楽しそうに話していた二人は、私の顔を見るなり、無視して遠くに行ってしまった。
隙を見計らって声をかけても、空気のように流された。
まるで。
まるで、ーーーーーー自分が透明人間になったかのようだった。
もう存在すらしていないかのような。
幽霊?
いや、空気だな。
誰にも認識してもらえない存在。
いるとはわかっているのに無視される存在。
気づけば、いたのかどうかも忘れられるような、そんな存在。
―――――――――――裏切り。
そんな言葉が、頭をよぎった。
私に従い、私の命令通りに動いていた奴らが、突然、穂香の方に言ったのだ。おそらく、先生が言った言葉が、かなり効いたのだろう。
そして、中立の立場もできた。
どちらにも入らない、中途半端で賢い立場。
東城と室星が輪の真ん中にいて、穂香とも、私たちとも交流していた。根暗陰キャは、大体そちら側に行った。

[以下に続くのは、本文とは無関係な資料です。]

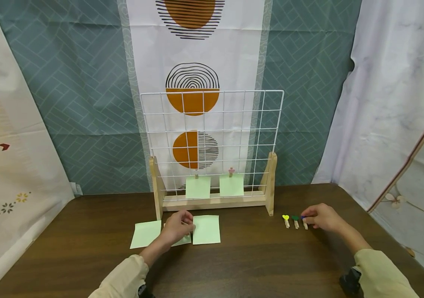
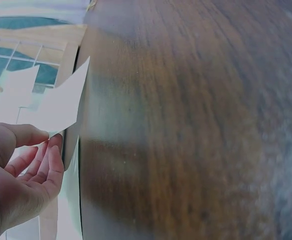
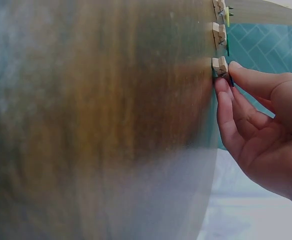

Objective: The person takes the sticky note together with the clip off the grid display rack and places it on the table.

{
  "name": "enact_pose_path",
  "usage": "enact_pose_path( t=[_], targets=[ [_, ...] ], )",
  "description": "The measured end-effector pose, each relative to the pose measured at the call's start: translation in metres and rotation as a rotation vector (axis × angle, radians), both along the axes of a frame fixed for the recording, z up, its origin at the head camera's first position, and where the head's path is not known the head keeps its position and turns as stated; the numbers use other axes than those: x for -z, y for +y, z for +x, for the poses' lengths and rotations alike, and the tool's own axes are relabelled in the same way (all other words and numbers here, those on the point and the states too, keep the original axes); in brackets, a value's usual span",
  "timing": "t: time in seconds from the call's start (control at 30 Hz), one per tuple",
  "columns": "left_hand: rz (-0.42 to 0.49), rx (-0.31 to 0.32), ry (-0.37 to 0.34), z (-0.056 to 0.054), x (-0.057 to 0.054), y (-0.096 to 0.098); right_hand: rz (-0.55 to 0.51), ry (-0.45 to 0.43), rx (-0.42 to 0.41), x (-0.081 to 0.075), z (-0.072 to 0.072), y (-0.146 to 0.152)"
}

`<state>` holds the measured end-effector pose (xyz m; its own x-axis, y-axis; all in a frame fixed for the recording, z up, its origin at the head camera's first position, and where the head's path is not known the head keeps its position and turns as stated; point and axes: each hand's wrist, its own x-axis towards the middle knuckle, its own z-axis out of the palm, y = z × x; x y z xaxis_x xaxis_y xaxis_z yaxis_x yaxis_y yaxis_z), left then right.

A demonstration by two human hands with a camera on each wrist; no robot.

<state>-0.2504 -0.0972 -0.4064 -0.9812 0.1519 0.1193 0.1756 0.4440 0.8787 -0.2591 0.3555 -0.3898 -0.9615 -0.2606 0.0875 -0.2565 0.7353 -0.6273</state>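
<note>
Between its thumb and fingers my left hand [image 1: 176, 227] pinches the edge of a pale green paper note [image 1: 206, 229], which the left wrist view shows tilted off the table [image 2: 63, 102]. A second note [image 1: 183, 241] lies mostly hidden beneath that hand, and another note [image 1: 146, 234] lies to its left. Over at the right, my right hand [image 1: 322, 217] pinches the head of a small wooden clothespin with a blue top [image 3: 221, 67]. Beside it stand in a row a clothespin with a green top [image 1: 295, 222] and one with a yellow heart [image 1: 286, 221].
A white wire grid [image 1: 213, 131] stands in a wooden base [image 1: 215, 203] at the back of the brown table [image 1: 256, 265]. Two green notes hang clipped low on it, a left one [image 1: 198, 188] and a right one [image 1: 231, 185]. Patterned cloths hang behind and at both sides.
</note>
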Motion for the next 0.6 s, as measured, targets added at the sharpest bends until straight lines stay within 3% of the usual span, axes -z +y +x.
enact_pose_path(
  t=[0.33,0.6],
  targets=[
    [-0.026,-0.007,-0.007,0.0013,0.0006,-0.0011,-0.008,0.006,-0.012,0.0013,0.0007,0.0009],
    [-0.04,0.003,0.002,0.0031,-0.0021,-0.0038,0.013,-0.05,-0.002,-0.0061,-0.0044,0.0037]
  ],
)
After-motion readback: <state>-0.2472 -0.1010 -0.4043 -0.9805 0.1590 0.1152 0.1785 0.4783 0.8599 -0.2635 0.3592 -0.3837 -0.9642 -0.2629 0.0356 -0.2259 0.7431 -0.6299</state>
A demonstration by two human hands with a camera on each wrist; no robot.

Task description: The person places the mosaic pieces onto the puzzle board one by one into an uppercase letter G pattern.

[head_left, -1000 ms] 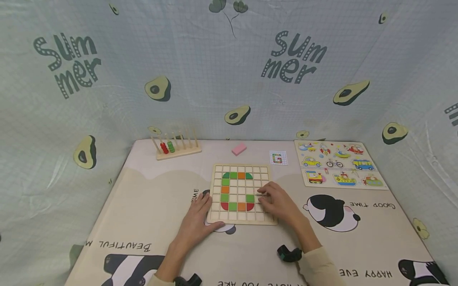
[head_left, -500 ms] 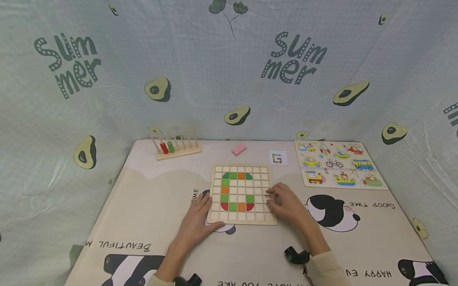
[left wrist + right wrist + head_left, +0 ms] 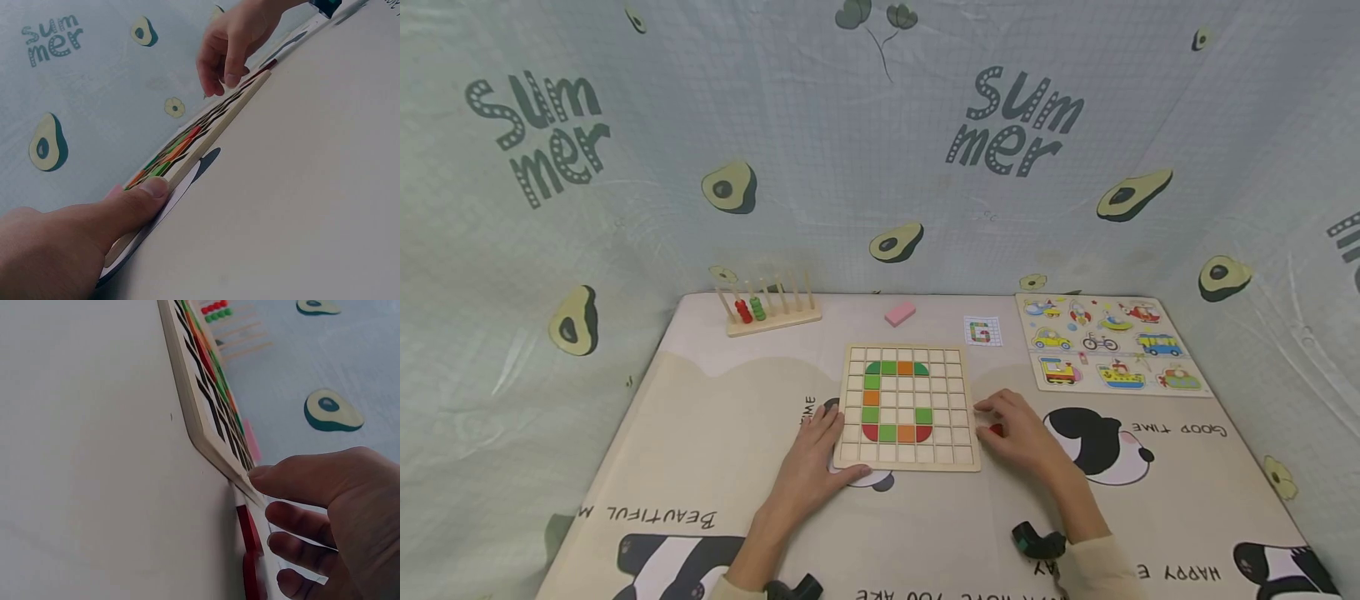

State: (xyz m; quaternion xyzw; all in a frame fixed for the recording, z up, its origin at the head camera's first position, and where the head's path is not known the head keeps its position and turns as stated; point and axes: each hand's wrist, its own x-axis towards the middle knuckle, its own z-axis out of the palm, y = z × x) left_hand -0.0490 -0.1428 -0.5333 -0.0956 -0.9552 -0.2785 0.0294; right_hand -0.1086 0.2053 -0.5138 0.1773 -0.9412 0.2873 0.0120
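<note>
A square wooden grid board (image 3: 943, 454) lies on the table, with green, orange and red tiles (image 3: 889, 432) set in its cells as an incomplete ring. My left hand (image 3: 814, 454) rests at its left front corner, fingers fairly straight along the left side. In the left wrist view the thumb (image 3: 147, 190) presses the board's front edge; the other fingers are hidden. My right hand (image 3: 1018, 429) is beside the board's right edge, fingers loosely bent. No held thing shows in it. Red pieces (image 3: 251, 531) lie on the table below it, partly covered by the hand in the head view.
Behind the board are a pink block (image 3: 900, 313) and a small pattern card (image 3: 982, 332). A peg rack (image 3: 775, 321) with red and green beads stands back left. A vehicle puzzle board (image 3: 1108, 346) lies back right. A printed cloth covers the table.
My right hand has drawn back to the right, from over the board's right columns to just beside its edge. A red piece shows beneath it now. The left hand and tiles stay put.
</note>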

陰キャの代表格ともいえる、城戸竜星は、今までは教室の端っこで本を読んでいる奴だったのに、なんだか今は楽しそうだ。
あんな奴でさえ、変わってきている。
そのことが妙に、私を焦らせた。
かといって、私の力がなくなったわけではない。
少し痛い目に合わせれば、すぐにこちら側に戻ってきた。
それでも、穂香に群がる奴らや、東城たちと話しているクラスメイトを見ていると、どうしても、思ってしまった。
楽しそうだな、と。
こんな、私のような薄っぺらな関係は、すぐに壊れるものなのだ。
強くて堅い、逃げられない絆で結ばれていると思っていた。
仲間意識、と言った方が正しいだろうか。
結局、そんな意識で結ばれた絆は、すぐに千切れるのだ。
埋まっていた穴に、ふさがっていたはずの穴に、空気が通り抜けた気がした。
無条件に、傍にいてくれるのは、海だけだった。
海は、海だけは、約束通り、ずっと私のそばにいてくれた。
海は、私の心の安定剤になっていた。
私が不安だと言えば、「ずっと傍にいるよ」と言ってくれたし、辛いと言えば、「俺が何とかするから」と言ってくれた。
私が欲しい答えを、海はいつも言ってくれた。
なのに、海がそう答えるたびに、孤独になってしまうのは、なぜだろう。
気づけば、こちら側の味方は片手で数えるほどしかいなくなってしまった。
前は、みんなで一体となって、いじめていたくせに。
今になって、自分たちは関係ないですアピール。
本当に、腹が立つ。
……梨々花や瑠衣との会話が、少しでも楽しいと感じてしまった私が馬鹿のようだ。

次の日、海は風邪を引いた。
朝、学校には行けない、と連絡が入った。
一瞬、迷った。自分も休んでしまおうか。そうした方が、きっと楽だ。
今、海がいないあのクラスに入っても、私はまた、空気のように扱われるだけ。
けれど、私には最初から選択肢なんてなかった。
久しぶりに、お母さんが帰ってきたのだ。
学校を仮病で休んだら、家でお母さんと二人きりだ。
それだけは、絶対に避けなければならなかった。
立つのもやっとの足で、私は学校へと向かった。

海のいない教室では、私は一人ぼっちだった。
全盛期だったあの頃を思い出す。
あの時は、みんな私に従って、おだてて、たくさんほめてくれた。
命令を聞かないやつは仲間から除外されて、私にとって居心地の良い空間が完成されていた。
今はどうだ。
誰からも話しかけられない。自分から話しかけても無視をされる。
知らない。こんな世界、私は知らない。
誰が、私をこんなところに落とした?
私を、こんな、教室の端っこに追いやったのは。
敵に気づかれないように息をしている虫のように変貌させたのは。
誰だ?
決まっている。
夜見だ。
復讐、しなければ。
唐突に、そう思った。
夜見を、手紙で屋上に呼び出した。